The only problem they seem to have is with mice that will eat the seed potatoes. Their home grown solution is to implant little pails between the rows and half fill them with water, by the way no hose here, they walk down to the stream and bring it back by the bucket. The mice
fall in and drown. No complex solutions here, simply a couple of 12 hour days to prepare and plant the garden and again twenty 50 pound bags. There’s no starving here, plant your potatoes, shot a moose or catch a cod.
Picture 3. Mouse trap.
You also see the self sufficiency in other ways, people fixing their cars in their front yards, the huge piles of firewood cut and stacked for the coming year, in yards and like the roadside plots along all the roads. You see it in the foods, home baked breads, pies and biscuits, and I’m particularly addicted to their tea biscuits, and their collecting of local berries, partridge berries, a sweet cranberry looking berry, my favorite, and bakeapple berries, almost citrus tart.
Overlooking famous Red Bay; they get 9,000 tourists a year, mostly during the summer.
A researcher, reading wills in the Basque region of Spain discovered that Basque whalers hunted whales here beginning in 1515 or so and that a 1000 or so Basque whalers came here every year, 5 times the present population. Further research showed that one of their ships had sunk in Red Bay.
Red Bay was conveniently located for whaling and offered a well protected harbor, Saddle Back island protects most of the harbor except in a sever storm.
It turns out that a vessel and crew could be out fitted for 5000 ducats and after a year of whaling return 100,000 ducats, an amazing gain. Apparently whale oil was the petroleum of the period, particularly for
lighting but also with other industrial uses.

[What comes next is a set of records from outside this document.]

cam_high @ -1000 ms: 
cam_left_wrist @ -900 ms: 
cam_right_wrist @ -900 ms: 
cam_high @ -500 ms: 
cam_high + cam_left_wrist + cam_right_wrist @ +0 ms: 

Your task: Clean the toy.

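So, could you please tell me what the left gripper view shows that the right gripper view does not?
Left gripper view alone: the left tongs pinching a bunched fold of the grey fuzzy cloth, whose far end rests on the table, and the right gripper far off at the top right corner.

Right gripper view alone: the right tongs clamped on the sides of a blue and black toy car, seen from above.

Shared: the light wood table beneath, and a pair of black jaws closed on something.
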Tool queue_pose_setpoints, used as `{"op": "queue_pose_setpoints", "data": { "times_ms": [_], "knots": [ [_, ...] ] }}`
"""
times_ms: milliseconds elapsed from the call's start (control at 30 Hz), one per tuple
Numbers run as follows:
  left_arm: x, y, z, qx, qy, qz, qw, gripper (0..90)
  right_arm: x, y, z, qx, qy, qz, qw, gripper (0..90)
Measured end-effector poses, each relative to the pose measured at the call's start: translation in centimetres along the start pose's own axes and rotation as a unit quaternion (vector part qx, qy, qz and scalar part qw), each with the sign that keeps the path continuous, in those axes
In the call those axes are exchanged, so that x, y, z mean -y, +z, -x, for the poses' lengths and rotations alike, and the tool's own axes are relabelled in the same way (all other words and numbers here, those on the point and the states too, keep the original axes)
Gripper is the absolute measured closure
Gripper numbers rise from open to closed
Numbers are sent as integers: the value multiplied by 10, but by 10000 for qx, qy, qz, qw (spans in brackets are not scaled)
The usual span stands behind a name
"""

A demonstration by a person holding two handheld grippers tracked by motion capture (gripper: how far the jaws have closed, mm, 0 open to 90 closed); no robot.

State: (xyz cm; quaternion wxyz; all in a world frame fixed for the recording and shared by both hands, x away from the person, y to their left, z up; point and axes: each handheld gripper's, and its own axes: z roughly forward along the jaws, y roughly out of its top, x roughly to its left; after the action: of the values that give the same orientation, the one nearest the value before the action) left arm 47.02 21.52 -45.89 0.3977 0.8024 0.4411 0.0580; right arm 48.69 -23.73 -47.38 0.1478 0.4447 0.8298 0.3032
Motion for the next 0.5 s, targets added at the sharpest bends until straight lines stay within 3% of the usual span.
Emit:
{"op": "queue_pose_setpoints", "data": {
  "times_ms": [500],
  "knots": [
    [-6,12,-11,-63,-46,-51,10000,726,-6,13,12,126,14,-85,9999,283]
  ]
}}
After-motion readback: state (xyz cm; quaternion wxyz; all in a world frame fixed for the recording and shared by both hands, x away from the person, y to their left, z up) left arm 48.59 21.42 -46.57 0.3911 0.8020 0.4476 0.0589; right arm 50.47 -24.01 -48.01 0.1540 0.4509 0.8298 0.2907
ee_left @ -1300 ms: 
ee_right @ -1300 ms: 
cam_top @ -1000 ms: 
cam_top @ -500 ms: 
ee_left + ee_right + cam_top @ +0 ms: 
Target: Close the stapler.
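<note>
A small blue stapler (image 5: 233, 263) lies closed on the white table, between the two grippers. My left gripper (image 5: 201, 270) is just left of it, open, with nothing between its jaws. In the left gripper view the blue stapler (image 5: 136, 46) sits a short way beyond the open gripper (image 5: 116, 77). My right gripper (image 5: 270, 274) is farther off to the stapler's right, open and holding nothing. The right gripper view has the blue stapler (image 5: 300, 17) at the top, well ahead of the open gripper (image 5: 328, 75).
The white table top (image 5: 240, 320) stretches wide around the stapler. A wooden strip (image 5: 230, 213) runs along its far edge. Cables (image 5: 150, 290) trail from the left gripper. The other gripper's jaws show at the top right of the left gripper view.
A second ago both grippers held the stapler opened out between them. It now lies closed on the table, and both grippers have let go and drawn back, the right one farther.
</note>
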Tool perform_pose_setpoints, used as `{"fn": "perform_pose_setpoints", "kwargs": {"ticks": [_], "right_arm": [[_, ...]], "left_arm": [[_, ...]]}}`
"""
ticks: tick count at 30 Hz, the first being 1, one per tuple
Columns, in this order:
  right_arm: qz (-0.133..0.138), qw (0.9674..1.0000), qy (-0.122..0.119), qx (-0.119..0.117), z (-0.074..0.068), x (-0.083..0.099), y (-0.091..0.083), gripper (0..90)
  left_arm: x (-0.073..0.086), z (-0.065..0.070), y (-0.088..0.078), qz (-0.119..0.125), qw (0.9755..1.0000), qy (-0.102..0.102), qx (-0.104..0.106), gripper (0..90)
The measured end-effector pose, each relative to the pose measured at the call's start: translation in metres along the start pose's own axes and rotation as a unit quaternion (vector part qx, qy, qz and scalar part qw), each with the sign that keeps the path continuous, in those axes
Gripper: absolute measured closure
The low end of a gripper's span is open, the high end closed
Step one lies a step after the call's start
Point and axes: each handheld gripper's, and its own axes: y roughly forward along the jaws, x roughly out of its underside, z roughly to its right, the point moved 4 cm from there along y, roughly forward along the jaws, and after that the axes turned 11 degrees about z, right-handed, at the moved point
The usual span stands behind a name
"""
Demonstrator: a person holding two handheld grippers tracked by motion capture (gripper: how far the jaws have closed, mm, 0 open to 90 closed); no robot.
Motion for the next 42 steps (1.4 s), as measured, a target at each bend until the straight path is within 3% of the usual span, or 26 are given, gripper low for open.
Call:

Picture 4. Our site overlooking the bay. Labrador entrepreneurial-ism at work, 4 RV spots next to a one pump gas station/convenience store overlooking the harbor at Red Bay
It’s so beautiful here that we decided to spend a couple of days here before we begin the first portion of towing on gravel. We drove a couple miles down the gravel portion as a test and it seemed fine though I expect a slow pace is in order for us, though the one other car we saw blasted by us at least twice our rate of speed. I must say that we have already driven the Honda on numerous dirt roads. Actually the only error I seemed to make in our budgeting for the trip was to not include mileage driven while not towing. So far it’s been almost equal to the towing mileage.